One can also look at things like
$$P\{ E_i | E_j \}$$ by using the multinomial distribution, and then see whether we have $$P\{ E_i | E_j \} \doteq P \{ E_i \},$$ but again, that would not tell the whole story.

Note added in editing: For the multinomial distribution, we can look at distributions of pairs, such as (X_1,X_2), which has a bivariate binomial distribution. Now we can look at
$$P(E_1 \& E_2) = P(X_1 = 0,X_2=0) + P(X_1=0,X_2=1) + P(X_1=1,X_2=0) + P(X_1 = 1,X_2 = 1).$$ This involves 4 terms in n, p_1 and p_2. Now we can take its logarithm and expand that in powers of p_1, p_2, up to terms of order p_1^2, p_2^2 and p_1*p_2. We can also look at $P(E_1) P(E_2)$, take its logarithm and expand that in powers of p_1, p_2 up to second order. We find that the two final expansions are the same, so to the extent that we can neglect higher powers in the p_i, we will have
$$P(E_1 \& E_2) = P(E_1) P(E_2) + \text{ corrections of higher order in the } p_i.$$
If we allow ourselves to neglect the corrections, we get independence.

Note: we could keep going like that, to see if P(E_1 & E_2 & E_3) is approximately the product of the P(E_i), but it starts to get really complicated. I did all the above in the computer algebra system Maple, and certainly the more complicated cases would be nasty if done by hand (although back in the Stone Age, when I was a student, that's what we had to do).

Last edited: Dec 11, 2012
15. Dec 11, 2012

### haruspex

Looks like a useful step. You know that 1 - δ ≈ e for small δ, so apply that. That's an approx for the prob that a given outcome does not occur twice. The error term is O((npi)3). Now take the product over i. Of course, that's not exactly valid because each time a certain outcome is taken not to occur twice it slightly increases the odds that others do, so again you need a bound on the error term.
But it's not clear how much rigour is required.
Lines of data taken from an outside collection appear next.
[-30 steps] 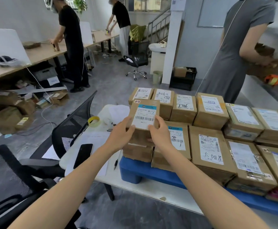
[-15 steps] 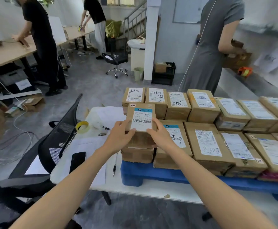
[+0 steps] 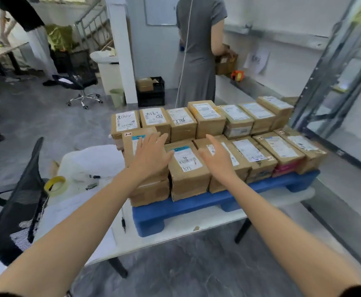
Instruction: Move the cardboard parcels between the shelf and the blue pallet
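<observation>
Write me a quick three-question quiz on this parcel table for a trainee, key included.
1. True or false: the left hand is gripping a parcel.
2. The cardboard parcels stand on: A) a blue pallet; B) a red crate; C) the bare floor.
3. Fill in: the yellow tape roll lies on the white table to the ___ of the pallet.

Key
1. False: it and the right hand are both open, with straight fingers.
2. A.
3. Left.
</observation>
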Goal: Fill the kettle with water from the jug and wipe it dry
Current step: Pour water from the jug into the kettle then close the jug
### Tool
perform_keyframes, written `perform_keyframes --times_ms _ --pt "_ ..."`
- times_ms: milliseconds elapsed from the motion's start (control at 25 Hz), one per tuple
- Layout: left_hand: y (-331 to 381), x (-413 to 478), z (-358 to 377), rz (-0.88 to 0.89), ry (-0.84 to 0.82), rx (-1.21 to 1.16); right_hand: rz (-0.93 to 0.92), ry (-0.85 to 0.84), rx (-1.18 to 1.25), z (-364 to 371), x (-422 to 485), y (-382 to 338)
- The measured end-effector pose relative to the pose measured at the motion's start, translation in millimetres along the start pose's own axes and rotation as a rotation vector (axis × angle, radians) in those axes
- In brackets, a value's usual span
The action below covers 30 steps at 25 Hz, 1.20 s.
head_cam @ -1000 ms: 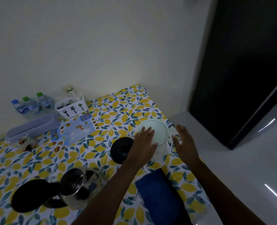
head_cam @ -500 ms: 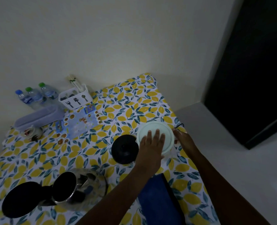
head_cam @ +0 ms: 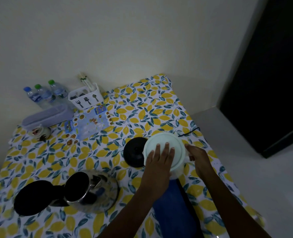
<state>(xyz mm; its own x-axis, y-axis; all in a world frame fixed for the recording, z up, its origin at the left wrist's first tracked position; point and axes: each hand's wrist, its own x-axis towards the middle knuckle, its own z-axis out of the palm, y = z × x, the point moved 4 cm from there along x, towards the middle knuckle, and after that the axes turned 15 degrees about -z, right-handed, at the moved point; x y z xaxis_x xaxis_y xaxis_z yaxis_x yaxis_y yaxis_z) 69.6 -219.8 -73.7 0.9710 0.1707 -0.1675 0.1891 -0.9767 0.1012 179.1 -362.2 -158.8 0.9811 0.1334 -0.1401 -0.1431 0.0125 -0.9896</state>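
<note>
The jug (head_cam: 177, 166) with its pale round lid (head_cam: 164, 140) stands near the right edge of the lemon-print table (head_cam: 142, 109). My left hand (head_cam: 159, 160) lies flat on top of the lid, fingers spread. My right hand (head_cam: 198, 156) is closed around the jug's right side, where its handle seems to be. The steel kettle (head_cam: 97, 191) stands at the front left with its black lid (head_cam: 33, 197) flipped open to the left. A blue cloth (head_cam: 173, 206) lies in front of the jug, partly under my arms.
The kettle's black round base (head_cam: 134, 152) sits just left of the jug. At the back left are three water bottles (head_cam: 42, 95), a white cutlery holder (head_cam: 85, 97), a long plastic box (head_cam: 46, 115) and a printed sheet (head_cam: 89, 122). A black cord (head_cam: 188, 132) lies behind the jug.
My left hand has settled flat on the jug's lid. My right hand has moved in from beside the jug and closed on its right side.
</note>
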Motion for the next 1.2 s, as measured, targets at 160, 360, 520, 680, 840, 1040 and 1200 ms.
perform_keyframes --times_ms 160,360,520,680,840,1040,1200 --pt "-25 -41 -16 -0.035 0.112 -0.009 0.007 -0.019 -0.040 31 -30 -17" --pt "-75 -81 -42 -0.152 0.131 -0.069 0.013 -0.077 -0.109 95 -63 -45" --pt "-113 -106 -63 -0.241 0.180 -0.083 0.090 -0.128 -0.352 155 -71 -87" --pt "-140 -119 -84 -0.326 0.229 -0.167 -0.132 -0.181 -0.311 188 -83 -125" --pt "-155 -124 -94 -0.401 0.241 -0.294 -0.277 -0.278 -0.450 216 -91 -170" --pt "-160 -122 -88 -0.437 0.287 -0.417 -0.394 -0.380 -0.601 233 -97 -193" --pt "-163 -120 -79 -0.434 0.293 -0.559 -0.430 -0.459 -0.765 243 -98 -204"
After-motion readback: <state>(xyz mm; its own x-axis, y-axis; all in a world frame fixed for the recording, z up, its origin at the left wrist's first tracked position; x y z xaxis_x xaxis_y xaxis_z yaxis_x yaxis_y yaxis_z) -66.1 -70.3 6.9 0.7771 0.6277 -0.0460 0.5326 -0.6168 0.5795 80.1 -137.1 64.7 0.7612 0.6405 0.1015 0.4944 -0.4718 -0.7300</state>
Maybe you have enough already.

16. Dec 12, 2012

### CAF123

So if the $p_i$ are small then $p_i^2$ will be even smaller so we can definitely apply the approximation. Given that my course is introductory probability, I think it would suffice to leave it like this rather than look at higher order terms and bounds. Thanks RGV and haruspex!